The listing that follows must be given again in full and exactly.

%%

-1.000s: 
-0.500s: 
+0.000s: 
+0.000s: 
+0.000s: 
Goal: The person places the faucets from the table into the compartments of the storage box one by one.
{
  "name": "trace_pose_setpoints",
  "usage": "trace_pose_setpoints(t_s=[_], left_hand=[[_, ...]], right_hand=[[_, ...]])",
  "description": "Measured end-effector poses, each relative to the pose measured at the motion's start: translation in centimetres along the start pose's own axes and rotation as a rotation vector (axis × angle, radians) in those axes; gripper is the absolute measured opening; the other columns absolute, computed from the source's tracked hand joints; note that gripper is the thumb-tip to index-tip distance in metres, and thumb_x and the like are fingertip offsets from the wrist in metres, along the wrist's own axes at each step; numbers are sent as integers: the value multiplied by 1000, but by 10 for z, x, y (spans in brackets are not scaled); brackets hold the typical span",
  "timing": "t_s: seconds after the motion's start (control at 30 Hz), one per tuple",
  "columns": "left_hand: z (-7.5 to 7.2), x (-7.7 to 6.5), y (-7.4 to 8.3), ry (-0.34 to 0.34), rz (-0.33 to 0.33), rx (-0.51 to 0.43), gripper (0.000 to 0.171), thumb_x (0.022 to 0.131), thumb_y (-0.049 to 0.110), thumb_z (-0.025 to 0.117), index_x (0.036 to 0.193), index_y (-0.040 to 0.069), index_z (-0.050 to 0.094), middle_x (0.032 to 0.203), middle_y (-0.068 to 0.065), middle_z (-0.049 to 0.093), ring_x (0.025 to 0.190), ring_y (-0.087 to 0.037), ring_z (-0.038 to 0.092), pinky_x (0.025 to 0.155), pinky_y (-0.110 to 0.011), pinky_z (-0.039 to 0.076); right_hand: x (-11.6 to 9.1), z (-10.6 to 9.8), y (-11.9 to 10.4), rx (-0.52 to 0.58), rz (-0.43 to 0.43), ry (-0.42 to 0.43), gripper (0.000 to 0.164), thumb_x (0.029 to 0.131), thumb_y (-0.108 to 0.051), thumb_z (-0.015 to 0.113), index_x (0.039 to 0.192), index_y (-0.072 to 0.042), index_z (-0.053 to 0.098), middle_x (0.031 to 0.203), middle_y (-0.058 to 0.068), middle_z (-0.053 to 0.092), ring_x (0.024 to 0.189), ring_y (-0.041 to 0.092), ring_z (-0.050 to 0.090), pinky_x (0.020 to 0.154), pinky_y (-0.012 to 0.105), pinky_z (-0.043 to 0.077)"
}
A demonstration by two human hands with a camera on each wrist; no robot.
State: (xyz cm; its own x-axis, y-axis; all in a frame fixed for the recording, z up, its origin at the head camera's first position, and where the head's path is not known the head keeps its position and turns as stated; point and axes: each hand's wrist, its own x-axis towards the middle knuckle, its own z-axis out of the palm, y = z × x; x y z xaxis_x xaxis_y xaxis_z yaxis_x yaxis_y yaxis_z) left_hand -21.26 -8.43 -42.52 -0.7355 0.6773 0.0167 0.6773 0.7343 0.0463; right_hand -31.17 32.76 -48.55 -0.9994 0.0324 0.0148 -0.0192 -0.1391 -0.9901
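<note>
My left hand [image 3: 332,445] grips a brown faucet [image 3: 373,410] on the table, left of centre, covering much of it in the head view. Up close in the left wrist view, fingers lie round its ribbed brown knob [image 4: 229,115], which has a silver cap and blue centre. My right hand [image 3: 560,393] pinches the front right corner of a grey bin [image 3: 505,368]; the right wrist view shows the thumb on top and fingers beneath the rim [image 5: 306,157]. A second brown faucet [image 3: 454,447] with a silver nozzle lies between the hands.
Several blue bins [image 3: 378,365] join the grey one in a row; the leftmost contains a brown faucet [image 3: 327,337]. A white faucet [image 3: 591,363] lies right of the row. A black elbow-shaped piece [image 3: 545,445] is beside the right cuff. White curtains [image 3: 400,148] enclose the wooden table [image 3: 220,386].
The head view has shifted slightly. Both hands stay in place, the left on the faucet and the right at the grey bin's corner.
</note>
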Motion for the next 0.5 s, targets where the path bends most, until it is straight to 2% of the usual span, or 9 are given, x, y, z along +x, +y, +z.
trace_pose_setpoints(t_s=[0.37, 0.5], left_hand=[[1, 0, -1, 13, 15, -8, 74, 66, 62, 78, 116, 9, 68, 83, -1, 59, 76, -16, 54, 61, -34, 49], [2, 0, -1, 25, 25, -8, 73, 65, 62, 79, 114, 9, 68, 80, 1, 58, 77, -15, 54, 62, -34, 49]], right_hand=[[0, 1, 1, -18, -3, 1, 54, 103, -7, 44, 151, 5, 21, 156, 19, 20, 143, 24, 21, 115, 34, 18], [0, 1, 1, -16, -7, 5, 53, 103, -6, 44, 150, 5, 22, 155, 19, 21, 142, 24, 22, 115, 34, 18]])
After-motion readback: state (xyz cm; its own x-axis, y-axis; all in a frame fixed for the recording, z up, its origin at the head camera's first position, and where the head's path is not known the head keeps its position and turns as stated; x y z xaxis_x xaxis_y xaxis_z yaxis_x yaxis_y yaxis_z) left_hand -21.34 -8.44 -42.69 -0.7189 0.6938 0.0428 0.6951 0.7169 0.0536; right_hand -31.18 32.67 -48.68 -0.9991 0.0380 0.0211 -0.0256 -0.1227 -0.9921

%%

Written solution:
-1.000s: 
-0.500s: 
+0.000s: 
+0.000s: 
+0.000s: 
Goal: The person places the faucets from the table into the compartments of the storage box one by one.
{
  "name": "trace_pose_setpoints",
  "usage": "trace_pose_setpoints(t_s=[_], left_hand=[[_, ...]], right_hand=[[_, ...]])",
  "description": "Measured end-effector poses, each relative to the pose measured at the motion's start: translation in centimetres along the start pose's own axes and rotation as a rotation vector (axis × angle, radians) in those axes; gripper is the absolute measured opening; the other columns absolute, computed from the source's tracked hand joints; note that gripper is the thumb-tip to index-tip distance in metres, and thumb_x and the like are fingertip offsets from the wrist in metres, along the wrist's own axes at each step; numbers are sent as integers: the value multiplied by 1000, but by 10 for z, x, y (spans in brackets are not scaled); brackets hold the typical span",
  "timing": "t_s: seconds after the motion's start (control at 30 Hz), one per tuple",
  "columns": "left_hand: z (-7.5 to 7.2), x (-7.7 to 6.5), y (-7.4 to 8.3), ry (-0.34 to 0.34), rz (-0.33 to 0.33), rx (-0.51 to 0.43), gripper (0.000 to 0.171), thumb_x (0.022 to 0.131), thumb_y (-0.049 to 0.110), thumb_z (-0.025 to 0.117), index_x (0.036 to 0.193), index_y (-0.040 to 0.069), index_z (-0.050 to 0.094), middle_x (0.032 to 0.203), middle_y (-0.068 to 0.065), middle_z (-0.049 to 0.093), ring_x (0.025 to 0.190), ring_y (-0.087 to 0.037), ring_z (-0.038 to 0.092), pinky_x (0.025 to 0.155), pinky_y (-0.110 to 0.011), pinky_z (-0.039 to 0.076); right_hand: x (-11.6 to 9.1), z (-10.6 to 9.8), y (-11.9 to 10.4), rx (-0.52 to 0.58), rz (-0.43 to 0.43), ry (-0.42 to 0.43), gripper (0.000 to 0.164), thumb_x (0.029 to 0.131), thumb_y (-0.108 to 0.051), thumb_z (-0.015 to 0.113), index_x (0.039 to 0.192), index_y (-0.072 to 0.042), index_z (-0.053 to 0.098), middle_x (0.031 to 0.203), middle_y (-0.058 to 0.068), middle_z (-0.053 to 0.092), ring_x (0.024 to 0.189), ring_y (-0.041 to 0.092), ring_z (-0.050 to 0.090), pinky_x (0.020 to 0.154), pinky_y (-0.012 to 0.105), pinky_z (-0.043 to 0.077)"
}
A demonstration by two human hands with a camera on each wrist; no robot.
State: (xyz cm; its own x-axis, y-axis; all in a frame fixed for the recording, z up, its origin at the head camera's first position, and where the head's path is not known the head keeps its position and turns as stated; point and axes: each hand's wrist, its own x-axis towards the middle knuckle, its own z-axis out of the palm, y = z × x; x y z xaxis_x xaxis_y xaxis_z yaxis_x yaxis_y yaxis_z) left_hand -21.26 -8.43 -42.52 -0.7355 0.6773 0.0167 0.6773 0.7343 0.0463; right_hand -31.17 32.76 -48.55 -0.9994 0.0324 0.0148 -0.0192 -0.1391 -0.9901
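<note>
My left hand [image 3: 332,445] grips a brown faucet [image 3: 373,410] on the table, left of centre, covering much of it in the head view. Up close in the left wrist view, fingers lie round its ribbed brown knob [image 4: 229,115], which has a silver cap and blue centre. My right hand [image 3: 560,393] pinches the front right corner of a grey bin [image 3: 505,368]; the right wrist view shows the thumb on top and fingers beneath the rim [image 5: 306,157]. A second brown faucet [image 3: 454,447] with a silver nozzle lies between the hands.
Several blue bins [image 3: 378,365] join the grey one in a row; the leftmost contains a brown faucet [image 3: 327,337]. A white faucet [image 3: 591,363] lies right of the row. A black elbow-shaped piece [image 3: 545,445] is beside the right cuff. White curtains [image 3: 400,148] enclose the wooden table [image 3: 220,386].
The head view has shifted slightly. Both hands stay in place, the left on the faucet and the right at the grey bin's corner.
</note>
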Motion for the next 0.5 s, targets where the path bends most, until it is straight to 2% of the usual span, or 9 are given, x, y, z along +x, +y, +z.
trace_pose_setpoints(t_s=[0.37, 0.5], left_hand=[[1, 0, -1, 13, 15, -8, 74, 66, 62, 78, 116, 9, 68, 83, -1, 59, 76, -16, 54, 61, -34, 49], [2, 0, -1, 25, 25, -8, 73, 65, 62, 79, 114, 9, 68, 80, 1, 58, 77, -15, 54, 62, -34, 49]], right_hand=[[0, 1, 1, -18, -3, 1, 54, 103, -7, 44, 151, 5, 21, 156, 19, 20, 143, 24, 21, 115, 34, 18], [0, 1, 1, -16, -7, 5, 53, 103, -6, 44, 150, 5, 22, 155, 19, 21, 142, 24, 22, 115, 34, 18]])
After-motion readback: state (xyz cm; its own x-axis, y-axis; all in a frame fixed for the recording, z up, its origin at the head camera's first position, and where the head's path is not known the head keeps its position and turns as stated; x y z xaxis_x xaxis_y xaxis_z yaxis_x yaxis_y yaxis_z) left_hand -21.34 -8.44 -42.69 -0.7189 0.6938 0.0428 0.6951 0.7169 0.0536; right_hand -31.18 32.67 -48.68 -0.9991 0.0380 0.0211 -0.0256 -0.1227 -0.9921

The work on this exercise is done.